Advocate for yourself – This is perhaps the hardest one to say and the most important. Women have historically been more likely to have their symptoms dismissed or attributed to anxiety, hormones, or stress. If something does not feel right, go back, ask again. Push for a referral. You are entitled to be taken seriously.
Talk about it – The single most powerful thing any of us can do is have conversations — with friends, with family members, in offices and community spaces. The more ovarian cancer is spoken about, the more women will recognize its symptoms. And the more symptoms are recognised early, the more lives can be saved.

Collective action
Since 2013, World Ovarian Cancer Day has grown into a movement that now spans more than 80% of the world’s countries and is supported by over 200 organisations globally. This is proof that sustained, collective attention can shift awareness, influence policy, and ultimately change outcomes.

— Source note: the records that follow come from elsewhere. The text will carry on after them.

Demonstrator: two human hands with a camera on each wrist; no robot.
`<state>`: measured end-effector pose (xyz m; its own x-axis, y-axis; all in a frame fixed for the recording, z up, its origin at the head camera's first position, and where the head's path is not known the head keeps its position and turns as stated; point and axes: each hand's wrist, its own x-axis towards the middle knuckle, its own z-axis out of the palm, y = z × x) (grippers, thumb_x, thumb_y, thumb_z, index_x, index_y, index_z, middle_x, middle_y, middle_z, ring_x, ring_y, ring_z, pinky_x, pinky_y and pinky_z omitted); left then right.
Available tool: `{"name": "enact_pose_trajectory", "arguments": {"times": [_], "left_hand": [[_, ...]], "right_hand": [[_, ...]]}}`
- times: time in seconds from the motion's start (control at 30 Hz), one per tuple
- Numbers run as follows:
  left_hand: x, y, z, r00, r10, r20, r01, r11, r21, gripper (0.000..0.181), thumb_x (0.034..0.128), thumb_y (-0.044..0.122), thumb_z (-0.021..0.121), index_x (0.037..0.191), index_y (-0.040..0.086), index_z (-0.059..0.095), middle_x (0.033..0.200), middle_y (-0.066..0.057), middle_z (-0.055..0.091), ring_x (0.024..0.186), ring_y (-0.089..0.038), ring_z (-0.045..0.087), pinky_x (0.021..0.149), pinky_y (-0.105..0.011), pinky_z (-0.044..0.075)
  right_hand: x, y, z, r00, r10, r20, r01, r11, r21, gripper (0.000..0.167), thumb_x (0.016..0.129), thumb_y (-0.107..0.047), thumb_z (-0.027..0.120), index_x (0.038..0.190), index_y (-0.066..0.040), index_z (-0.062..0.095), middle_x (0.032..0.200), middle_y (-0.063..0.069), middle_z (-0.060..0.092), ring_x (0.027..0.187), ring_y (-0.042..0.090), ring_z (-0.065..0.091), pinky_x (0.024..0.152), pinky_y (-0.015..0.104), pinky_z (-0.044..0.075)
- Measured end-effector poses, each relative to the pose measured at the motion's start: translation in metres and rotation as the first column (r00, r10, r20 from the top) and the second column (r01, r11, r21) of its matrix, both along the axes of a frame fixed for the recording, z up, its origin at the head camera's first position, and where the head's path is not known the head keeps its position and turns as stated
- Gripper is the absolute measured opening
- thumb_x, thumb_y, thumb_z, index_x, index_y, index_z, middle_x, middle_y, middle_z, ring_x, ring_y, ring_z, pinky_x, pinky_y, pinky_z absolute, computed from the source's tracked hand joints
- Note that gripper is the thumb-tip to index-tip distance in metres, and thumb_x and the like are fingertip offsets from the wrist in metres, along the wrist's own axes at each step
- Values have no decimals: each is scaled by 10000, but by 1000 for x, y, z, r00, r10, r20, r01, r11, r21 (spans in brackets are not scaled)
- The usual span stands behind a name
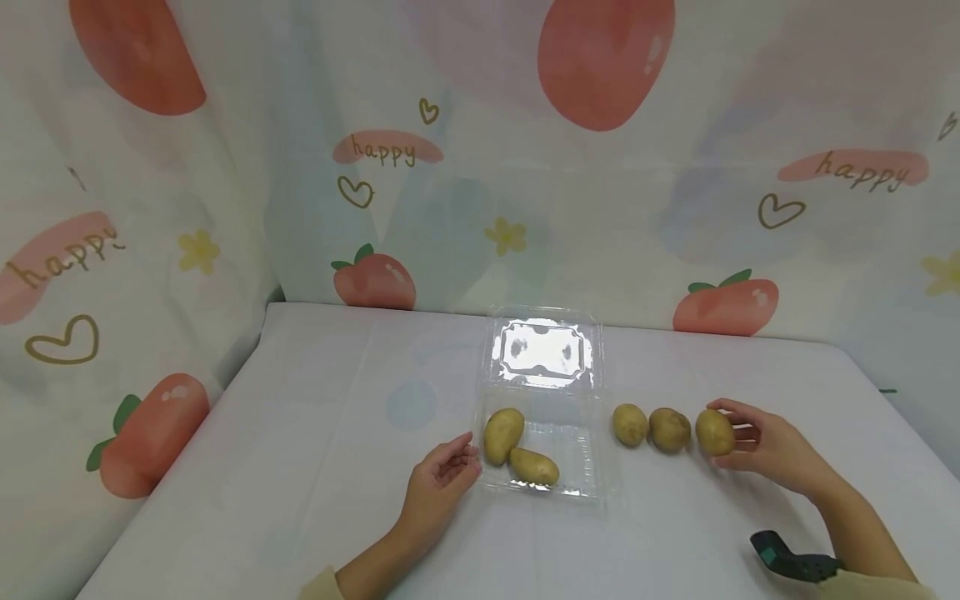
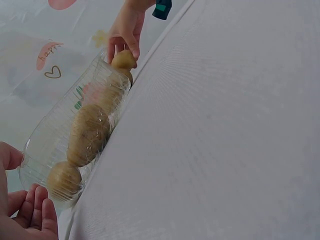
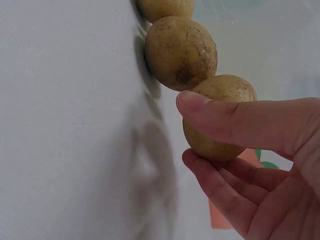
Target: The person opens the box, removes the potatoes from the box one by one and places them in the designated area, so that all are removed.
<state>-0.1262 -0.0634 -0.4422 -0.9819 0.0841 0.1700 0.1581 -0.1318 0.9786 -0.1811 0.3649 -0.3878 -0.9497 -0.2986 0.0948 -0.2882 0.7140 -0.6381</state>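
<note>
On the right, my right hand (image 1: 780, 450) grips a small round potato (image 1: 715, 432) between thumb and fingers. The right wrist view puts this potato (image 3: 227, 87) a little off the white cloth. Just left of it lie two more potatoes, a brownish one (image 1: 670, 430) and a yellower one (image 1: 630, 425). Two longer potatoes, one upright in view (image 1: 503, 436) and one lying slantwise (image 1: 534, 467), sit in the left part of a clear plastic clamshell box (image 1: 577, 458). My left hand (image 1: 442, 482), loosely curled and holding nothing, is at the box's left side; contact is unclear.
The box's clear lid (image 1: 543, 354) is folded back toward the rear wall. A white cloth (image 1: 360, 417) covers the table. Printed curtains (image 1: 465, 217) stand behind and at the left. A dark device (image 1: 795, 560) is by the right forearm.
</note>
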Motion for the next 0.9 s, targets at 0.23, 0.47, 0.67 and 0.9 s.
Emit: {"name": "enact_pose_trajectory", "arguments": {"times": [0.23,0.47,0.67,0.9], "left_hand": [[0,-1,1,1000,-1,1,1,1000,-7,439,838,-24,623,1233,-141,471,1083,-235,533,958,-166,531,845,-189,466],[0,0,1,1000,-2,8,2,1000,-1,442,837,-21,625,1233,-142,470,1085,-246,530,959,-170,533,847,-190,466],[0,0,0,1000,1,7,-1,1000,-8,441,839,-8,629,1233,-134,476,1090,-252,532,957,-165,535,845,-186,465],[0,0,0,1000,-2,-1,2,1000,-4,442,839,-15,626,1235,-135,473,1092,-262,528,958,-168,534,848,-187,464]], "right_hand": [[-2,-3,-1,1000,-6,25,5,999,40,696,645,-85,819,1216,82,459,1081,264,538,873,219,594,689,219,531],[-7,-4,-5,999,7,46,-10,998,67,661,635,-79,820,1190,56,487,1066,237,559,915,363,567,708,272,538],[-9,-5,-5,997,-3,71,-4,995,95,662,636,-82,819,1194,48,488,1066,240,559,934,386,561,736,378,534],[-8,-6,-3,997,-8,81,-1,994,113,656,652,-75,808,1208,52,482,1063,242,550,942,392,553,744,404,529]]}}
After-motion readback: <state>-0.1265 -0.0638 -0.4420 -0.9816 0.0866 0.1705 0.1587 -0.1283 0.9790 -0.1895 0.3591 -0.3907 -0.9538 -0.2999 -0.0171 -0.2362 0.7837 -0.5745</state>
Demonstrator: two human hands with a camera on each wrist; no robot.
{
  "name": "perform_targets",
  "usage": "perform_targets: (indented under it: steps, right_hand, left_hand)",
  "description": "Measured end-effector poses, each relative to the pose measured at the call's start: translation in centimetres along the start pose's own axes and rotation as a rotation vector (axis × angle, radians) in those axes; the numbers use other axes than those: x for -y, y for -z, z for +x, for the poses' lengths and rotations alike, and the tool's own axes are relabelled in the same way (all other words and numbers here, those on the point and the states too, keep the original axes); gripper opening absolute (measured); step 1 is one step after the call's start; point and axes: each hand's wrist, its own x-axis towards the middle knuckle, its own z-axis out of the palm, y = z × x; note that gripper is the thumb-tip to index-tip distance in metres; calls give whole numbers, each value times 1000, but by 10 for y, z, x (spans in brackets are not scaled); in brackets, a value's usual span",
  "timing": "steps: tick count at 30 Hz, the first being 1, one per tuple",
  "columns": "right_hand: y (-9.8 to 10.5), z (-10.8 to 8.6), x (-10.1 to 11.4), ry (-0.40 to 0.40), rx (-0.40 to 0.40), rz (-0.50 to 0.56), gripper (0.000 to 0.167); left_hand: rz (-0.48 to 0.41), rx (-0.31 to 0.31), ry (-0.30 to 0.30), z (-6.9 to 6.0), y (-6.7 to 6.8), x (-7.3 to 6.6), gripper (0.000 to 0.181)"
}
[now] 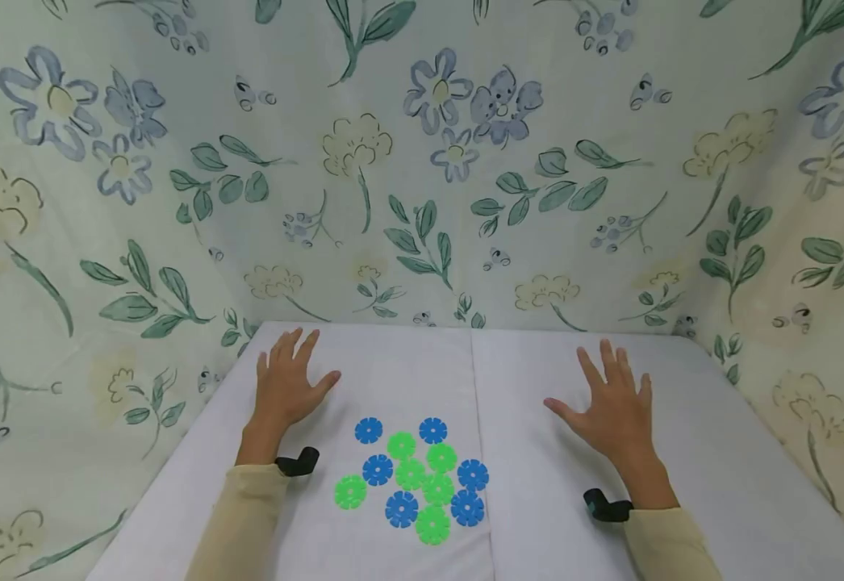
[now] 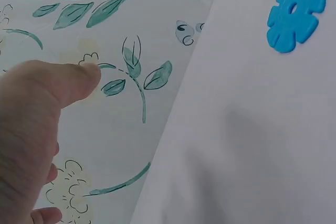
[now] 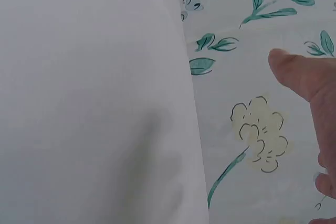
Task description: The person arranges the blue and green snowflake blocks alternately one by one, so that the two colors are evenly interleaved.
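My left hand (image 1: pixel 287 389), fingers spread and thumb out, is held over the left part of the white table and holds nothing. On the right side my right hand (image 1: pixel 616 413) is likewise spread, with nothing in it. Between them, nearer the left hand, lies a loose cluster of notched, flower-shaped plastic discs: several blue discs (image 1: pixel 396 513) and several green discs (image 1: pixel 428 528). Some discs touch or overlap. A single blue disc (image 2: pixel 307 22) shows at the upper right of the left wrist view. Only part of each hand appears in the wrist views.
The white tablecloth (image 1: pixel 538 516) has a crease running front to back, just right of the discs. A floral curtain (image 1: pixel 407 242) hangs behind the table and along both sides. Each wrist wears a black camera mount (image 1: pixel 300 462).
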Motion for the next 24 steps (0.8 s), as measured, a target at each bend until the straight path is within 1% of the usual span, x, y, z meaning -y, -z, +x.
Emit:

But awareness days only work if they spark something beyond the day itself. The teal ribbons and social media posts matter, not because they are gestures, but because every gesture has the potential to reach someone who needs to hear it, someone whose bloating has been going on for two months, someone whose mother was diagnosed with breast cancer and who has never thought to ask whether their own risk might be elevated. Someone who simply did not know.
Therefore, let us spread aware this day by realising that equality is not in regarding different things similarly, but is in regarding different things differently and still leaving no one behind.